Science across all disciplines has become increasingly data-driven, leading to additional needs with respect to software for collecting, processing and analysing data. Thus, transparency about software used as part of the scientific process is crucial to understand provenance of individual research data and insights, is a prerequisite for reproducibility and can enable macro-analysis of the evolution of scientific methods over time. However, missing rigor in software citation practices renders the automated detection and disambiguation of software mentions a challenging problem. In this work, we provide a large-scale analysis of software usage and citation practices facilitated through an unprecedented knowledge graph of software mentions and affiliated metadata generated through supervised information extraction models trained on a unique gold standard corpus and applied to more than 3 million scientific articles. Our information extraction approach distinguishes different types of software and mentions, disambiguates mentions and outperforms the state-of-the-art significantly, leading to the most comprehensive corpus of 11.8 M software mentions that are described through a knowledge graph consisting of more than 300 M triples. Our analysis provides insights into the evolution of software usage and citation patterns across various fields, ranks of journals, and impact of publications. Whereas, to the best of our knowledge, this is the most comprehensive analysis of software use and citation at the time, all data and models are shared publicly to facilitate further research into scientific use and citation of software.

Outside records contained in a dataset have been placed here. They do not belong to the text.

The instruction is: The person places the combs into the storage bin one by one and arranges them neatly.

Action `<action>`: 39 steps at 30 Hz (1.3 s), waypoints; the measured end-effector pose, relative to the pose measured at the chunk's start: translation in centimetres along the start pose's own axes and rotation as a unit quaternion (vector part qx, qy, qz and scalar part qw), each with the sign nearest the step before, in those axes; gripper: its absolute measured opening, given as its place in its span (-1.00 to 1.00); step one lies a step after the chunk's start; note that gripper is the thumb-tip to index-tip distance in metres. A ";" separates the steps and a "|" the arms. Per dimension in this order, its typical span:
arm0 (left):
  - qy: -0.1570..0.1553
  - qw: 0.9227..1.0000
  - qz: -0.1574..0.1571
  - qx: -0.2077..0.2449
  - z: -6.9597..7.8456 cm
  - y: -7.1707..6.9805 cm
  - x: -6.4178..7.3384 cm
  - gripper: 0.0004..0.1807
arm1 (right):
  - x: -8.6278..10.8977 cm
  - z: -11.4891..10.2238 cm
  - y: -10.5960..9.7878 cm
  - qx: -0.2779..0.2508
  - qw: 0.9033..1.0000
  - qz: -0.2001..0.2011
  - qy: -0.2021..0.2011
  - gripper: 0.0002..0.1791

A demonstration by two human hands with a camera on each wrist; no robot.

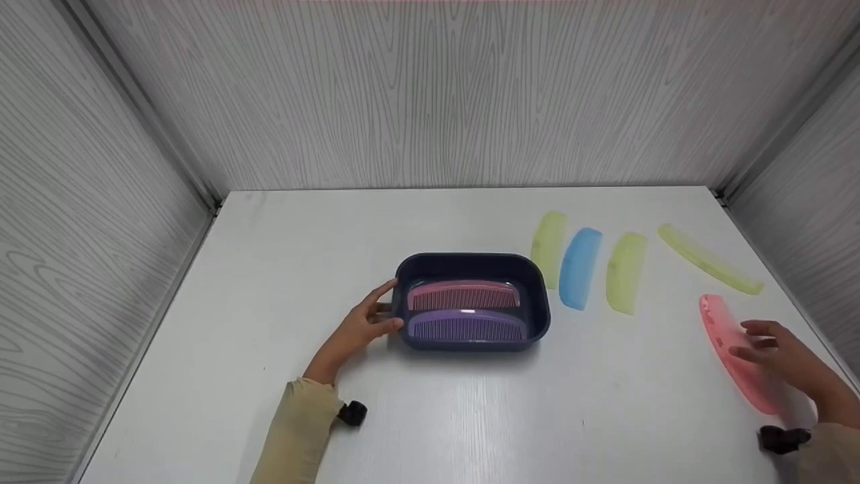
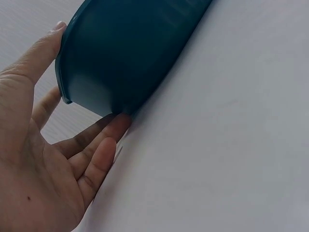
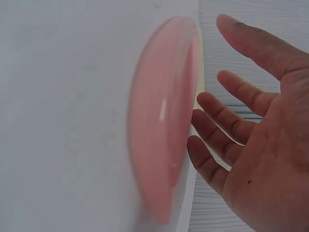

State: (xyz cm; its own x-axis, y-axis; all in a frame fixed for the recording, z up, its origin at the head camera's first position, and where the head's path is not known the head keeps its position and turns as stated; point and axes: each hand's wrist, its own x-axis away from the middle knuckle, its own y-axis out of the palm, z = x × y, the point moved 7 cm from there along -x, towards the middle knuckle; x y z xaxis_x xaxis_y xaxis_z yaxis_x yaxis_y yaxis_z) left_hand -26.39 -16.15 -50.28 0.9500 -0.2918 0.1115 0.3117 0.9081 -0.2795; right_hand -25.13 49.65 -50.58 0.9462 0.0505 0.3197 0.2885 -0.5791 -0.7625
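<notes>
A white bench [image 1: 302, 242] is enclosed on three sides by a back wall [image 1: 416, 94], a left wall [image 1: 80, 235] and a right wall [image 1: 820, 161], all pale grey with wavy wood-grain lines. Darker strips [image 1: 134, 94] run down both corners. Soft light gleams on the bench's near part.

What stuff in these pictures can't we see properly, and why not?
- Marks on the pink comb beside the right hand: head view, too small to read.
- That comb's teeth: right wrist view, too blurred to pick out.
- The tub's inside: left wrist view, hidden by its own outer wall.
- The tub's far end: left wrist view, cut off by the top edge.
- The right sleeve: head view, cut off by the picture's corner.
</notes>
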 end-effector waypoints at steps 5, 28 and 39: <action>0.002 1.000 -0.001 0.001 -0.1 0.1 -0.1 -0.13 | 0.0 0.3 0.1 0.012 1.000 -0.004 -0.005 -0.03; 0.012 1.000 -0.006 0.001 0.1 0.1 -0.1 -0.09 | -0.3 -0.6 0.4 0.064 0.998 -0.004 0.004 0.08; 0.005 1.000 -0.005 0.008 0.2 0.1 0.1 -0.13 | -0.3 -0.5 0.3 0.067 0.998 -0.010 0.002 0.06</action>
State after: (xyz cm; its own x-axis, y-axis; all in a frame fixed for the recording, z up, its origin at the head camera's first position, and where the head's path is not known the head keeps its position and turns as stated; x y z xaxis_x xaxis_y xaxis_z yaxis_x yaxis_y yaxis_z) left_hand -26.29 -16.04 -50.09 0.9472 -0.3030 0.1052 0.3204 0.9099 -0.2635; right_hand -25.35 49.05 -50.61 0.9397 0.0573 0.3372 0.3240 -0.4648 -0.8240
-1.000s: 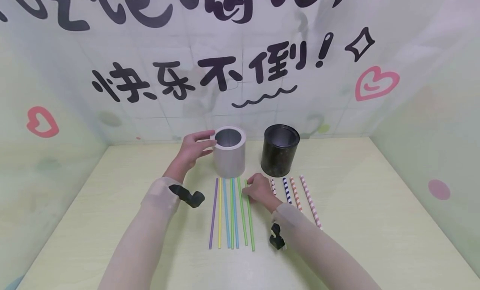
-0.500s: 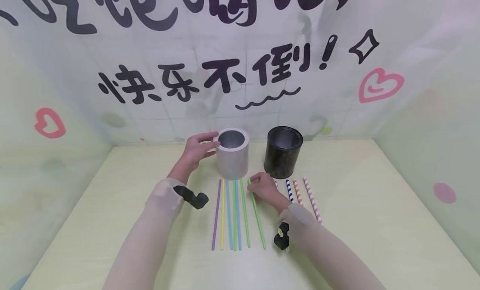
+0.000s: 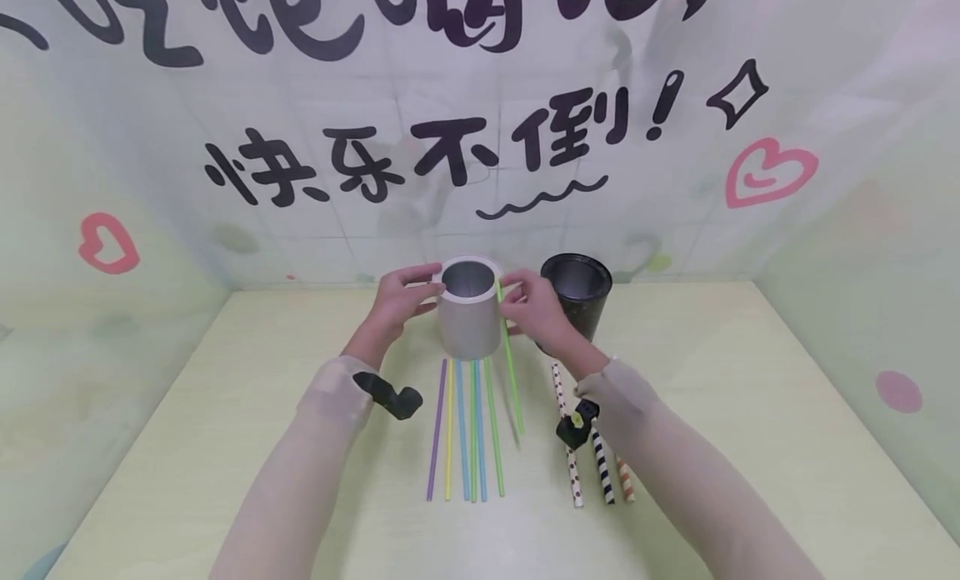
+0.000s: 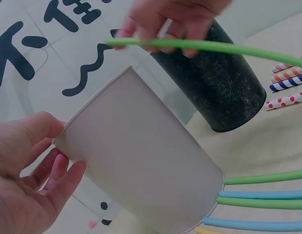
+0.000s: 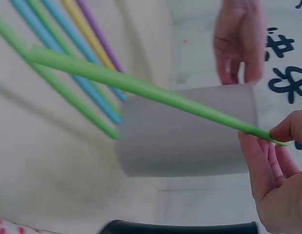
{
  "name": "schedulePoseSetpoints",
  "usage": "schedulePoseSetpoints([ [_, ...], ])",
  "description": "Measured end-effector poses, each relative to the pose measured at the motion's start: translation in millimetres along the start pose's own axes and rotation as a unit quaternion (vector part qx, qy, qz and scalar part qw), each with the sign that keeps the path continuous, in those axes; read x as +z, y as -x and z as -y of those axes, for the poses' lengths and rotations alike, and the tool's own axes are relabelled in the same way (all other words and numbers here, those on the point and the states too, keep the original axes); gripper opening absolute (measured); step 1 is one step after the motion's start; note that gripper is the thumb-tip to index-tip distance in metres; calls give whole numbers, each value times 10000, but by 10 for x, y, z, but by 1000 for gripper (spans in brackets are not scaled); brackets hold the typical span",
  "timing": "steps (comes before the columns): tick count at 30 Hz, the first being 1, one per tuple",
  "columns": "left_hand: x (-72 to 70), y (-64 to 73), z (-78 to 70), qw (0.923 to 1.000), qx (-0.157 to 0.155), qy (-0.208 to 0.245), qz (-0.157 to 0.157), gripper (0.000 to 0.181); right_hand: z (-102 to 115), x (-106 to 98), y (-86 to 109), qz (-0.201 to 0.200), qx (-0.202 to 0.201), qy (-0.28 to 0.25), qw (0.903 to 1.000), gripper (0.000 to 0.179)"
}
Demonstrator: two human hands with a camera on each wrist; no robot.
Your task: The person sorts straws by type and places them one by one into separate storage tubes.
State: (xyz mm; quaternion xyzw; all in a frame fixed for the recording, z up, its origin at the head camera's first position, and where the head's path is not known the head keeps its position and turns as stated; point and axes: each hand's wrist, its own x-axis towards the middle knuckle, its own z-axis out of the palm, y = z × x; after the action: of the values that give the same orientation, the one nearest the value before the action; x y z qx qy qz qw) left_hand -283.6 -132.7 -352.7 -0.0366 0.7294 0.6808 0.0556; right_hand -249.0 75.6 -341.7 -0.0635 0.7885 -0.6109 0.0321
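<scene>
A light grey cylindrical canister (image 3: 469,326) stands upright near the back of the table. My left hand (image 3: 397,301) holds its left side at the rim, with thumb and fingers touching it. On the other side, my right hand (image 3: 538,312) pinches a green straw (image 3: 512,372) near its top end. That straw slants beside the canister's right wall, its lower end raised off the table. In front lie several plain straws: purple (image 3: 437,430), yellow (image 3: 449,430), blue (image 3: 462,430) and green (image 3: 494,430).
A black cylindrical canister (image 3: 579,309) stands behind the right hand, partly hidden by it. Several patterned paper straws (image 3: 602,463) lie under the right forearm, partly covered. A white printed backdrop (image 3: 420,222) rises behind the table.
My right hand has picked up the rightmost green straw from the table and carried it up beside the grey canister's rim. My left hand stays on the canister.
</scene>
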Motion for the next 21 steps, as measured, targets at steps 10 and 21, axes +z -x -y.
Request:
schedulePoseSetpoints([
  [10,5,-5,18,9999,33,111,-78,43,523,-147,-367,-134,-506,-120,9986,38],
  [21,1,0,42,9999,56,124,-106,42,912,-116,-748,41,-1061,83,9943,35],
])
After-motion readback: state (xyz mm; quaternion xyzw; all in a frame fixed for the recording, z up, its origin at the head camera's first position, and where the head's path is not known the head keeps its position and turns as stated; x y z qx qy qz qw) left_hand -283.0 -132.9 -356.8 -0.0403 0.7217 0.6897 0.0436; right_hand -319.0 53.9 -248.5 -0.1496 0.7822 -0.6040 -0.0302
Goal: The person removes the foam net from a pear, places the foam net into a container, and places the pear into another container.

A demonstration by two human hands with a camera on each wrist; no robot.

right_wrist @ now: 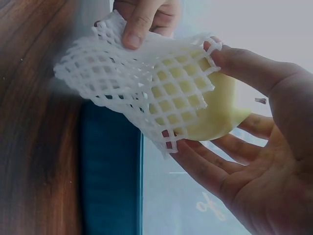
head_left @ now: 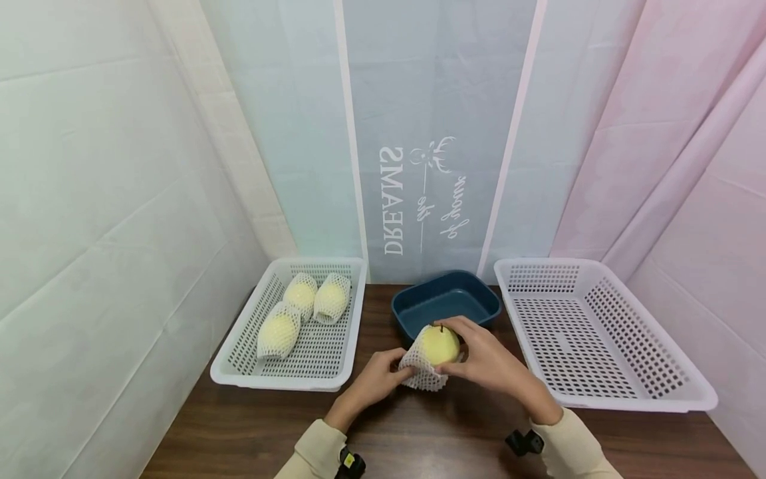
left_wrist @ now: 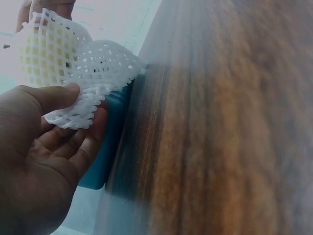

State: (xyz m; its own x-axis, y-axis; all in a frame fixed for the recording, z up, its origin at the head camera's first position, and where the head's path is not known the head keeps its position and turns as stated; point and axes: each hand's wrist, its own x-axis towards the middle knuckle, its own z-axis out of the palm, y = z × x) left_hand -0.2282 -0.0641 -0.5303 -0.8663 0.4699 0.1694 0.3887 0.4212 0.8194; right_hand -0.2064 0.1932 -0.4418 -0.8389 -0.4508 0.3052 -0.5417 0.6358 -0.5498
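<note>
1. At the dial's centre, in the head view: a yellow pear (head_left: 441, 344), held up between both hands, stem towards 12 o'clock.
2. On its 7 o'clock side: covered by a white foam net (head_left: 423, 374); left bare around the stem.
3. At 8 o'clock, with the left hand (head_left: 378, 376): pinching the net's loose end, thumb on top, fingers curled beneath.
4. Towards 4 o'clock, with the right hand (head_left: 487, 359): holding the pear between thumb and slightly spread fingers, fingertips at the net's open edge.
5. At 12 o'clock, just beyond: a dark blue basin (head_left: 445, 305) on a brown table (head_left: 407, 432).
6. At 9 o'clock: a white basket (head_left: 275, 382) with three net-wrapped pears (head_left: 279, 331).
7. At 3 o'clock: another white basket (head_left: 568, 346).
</note>
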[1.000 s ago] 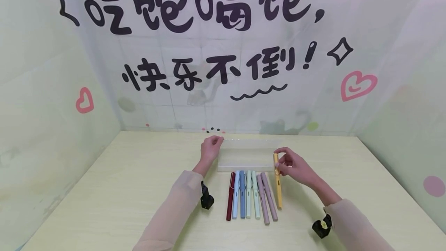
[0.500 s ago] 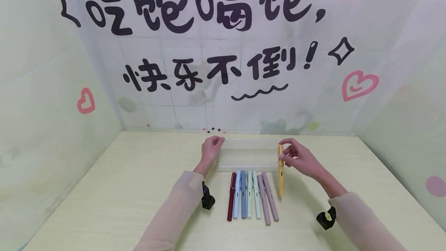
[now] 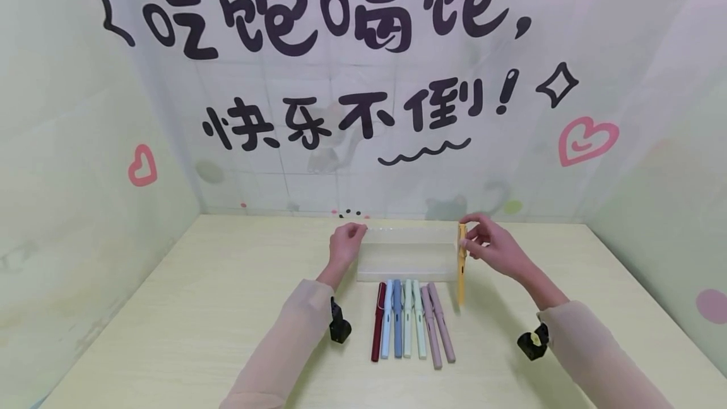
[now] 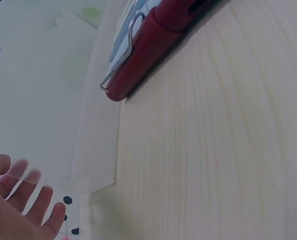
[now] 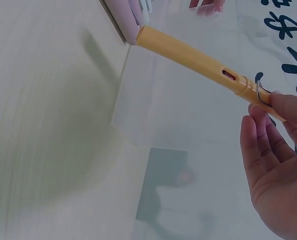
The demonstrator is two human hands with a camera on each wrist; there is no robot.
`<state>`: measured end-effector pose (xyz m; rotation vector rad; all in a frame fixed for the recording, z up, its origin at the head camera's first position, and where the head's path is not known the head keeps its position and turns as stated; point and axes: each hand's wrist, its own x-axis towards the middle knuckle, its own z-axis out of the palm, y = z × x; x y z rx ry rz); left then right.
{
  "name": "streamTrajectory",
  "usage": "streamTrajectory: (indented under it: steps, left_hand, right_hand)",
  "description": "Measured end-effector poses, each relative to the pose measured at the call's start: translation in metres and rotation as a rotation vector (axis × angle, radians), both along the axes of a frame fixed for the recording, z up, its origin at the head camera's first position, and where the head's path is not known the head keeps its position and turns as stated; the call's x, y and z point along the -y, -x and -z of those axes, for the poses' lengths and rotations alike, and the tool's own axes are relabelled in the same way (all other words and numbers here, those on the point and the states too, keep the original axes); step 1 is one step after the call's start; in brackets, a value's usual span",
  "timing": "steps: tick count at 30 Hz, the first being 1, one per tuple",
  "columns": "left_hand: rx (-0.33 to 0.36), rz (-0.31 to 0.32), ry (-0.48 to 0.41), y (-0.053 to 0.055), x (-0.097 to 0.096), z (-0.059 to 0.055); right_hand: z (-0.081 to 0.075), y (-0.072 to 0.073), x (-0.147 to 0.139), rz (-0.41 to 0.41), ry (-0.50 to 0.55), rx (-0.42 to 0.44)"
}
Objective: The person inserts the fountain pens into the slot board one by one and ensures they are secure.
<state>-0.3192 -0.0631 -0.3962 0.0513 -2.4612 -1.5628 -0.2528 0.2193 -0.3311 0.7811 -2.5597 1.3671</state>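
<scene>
- Where the backdrop (image 3: 363, 81) rises behind the work, we read large black Chinese characters, "吃饱喝饱," above "快乐不倒!", with pink hearts and a star outline beside them.
- We see a pale wood-grain tabletop (image 3: 199, 308), smooth and matte.
- On it lies a long, frosted translucent plastic box (image 3: 406, 254), rectangular and open at the top.
- In front of the box we count seven capped pens (image 3: 411, 326) lying side by side: dark red, pale blue, blue, two mint, two dusty pink, each with a wire clip.
- A yellow pen (image 3: 462, 264), a smooth cylinder, hangs upright at the box's right end, lifted off the tabletop.
- Our right hand (image 3: 491, 248) pinches the yellow pen near its clip.
- Our left hand (image 3: 345, 243) touches the box's left end with loosely curled fingers.
</scene>
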Motion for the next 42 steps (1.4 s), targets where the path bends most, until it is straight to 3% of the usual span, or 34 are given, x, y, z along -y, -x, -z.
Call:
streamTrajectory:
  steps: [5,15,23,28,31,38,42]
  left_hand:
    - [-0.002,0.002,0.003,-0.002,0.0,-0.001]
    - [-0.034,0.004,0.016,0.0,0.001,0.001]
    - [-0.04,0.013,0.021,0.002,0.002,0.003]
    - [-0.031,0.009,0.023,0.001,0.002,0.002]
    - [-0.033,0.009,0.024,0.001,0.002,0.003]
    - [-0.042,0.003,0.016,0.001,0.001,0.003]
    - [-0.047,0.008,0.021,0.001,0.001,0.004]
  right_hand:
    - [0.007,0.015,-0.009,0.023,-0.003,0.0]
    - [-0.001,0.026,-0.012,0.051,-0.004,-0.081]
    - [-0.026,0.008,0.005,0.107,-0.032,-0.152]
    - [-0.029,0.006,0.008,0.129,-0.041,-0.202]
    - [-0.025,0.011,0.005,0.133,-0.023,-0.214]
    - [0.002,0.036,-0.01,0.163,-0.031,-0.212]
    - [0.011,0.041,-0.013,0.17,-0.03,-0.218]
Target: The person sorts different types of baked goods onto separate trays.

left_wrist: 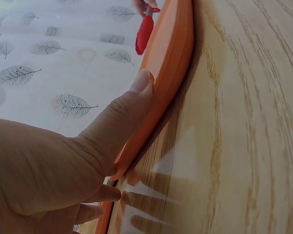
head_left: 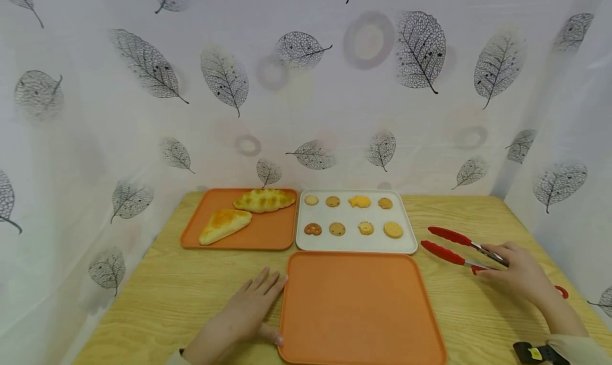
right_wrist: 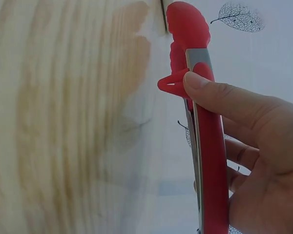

Keywords: Knowledge graph; Named entity recognition; Software citation; Software mention.

Grants and funding

This work was financially supported by the Deutsche Forschungsgemeinschaft (DFG, German Research Foundation) as part of the projects SFB 1270/2 (grant: 299150580) and ScienceLinker (grant: 404417453). Parts of the computation were done by using a computer cluster funded by DFG (grant: 440623123). The funders had no role in study design, data collection and analysis, decision to publish, or preparation of the manuscript.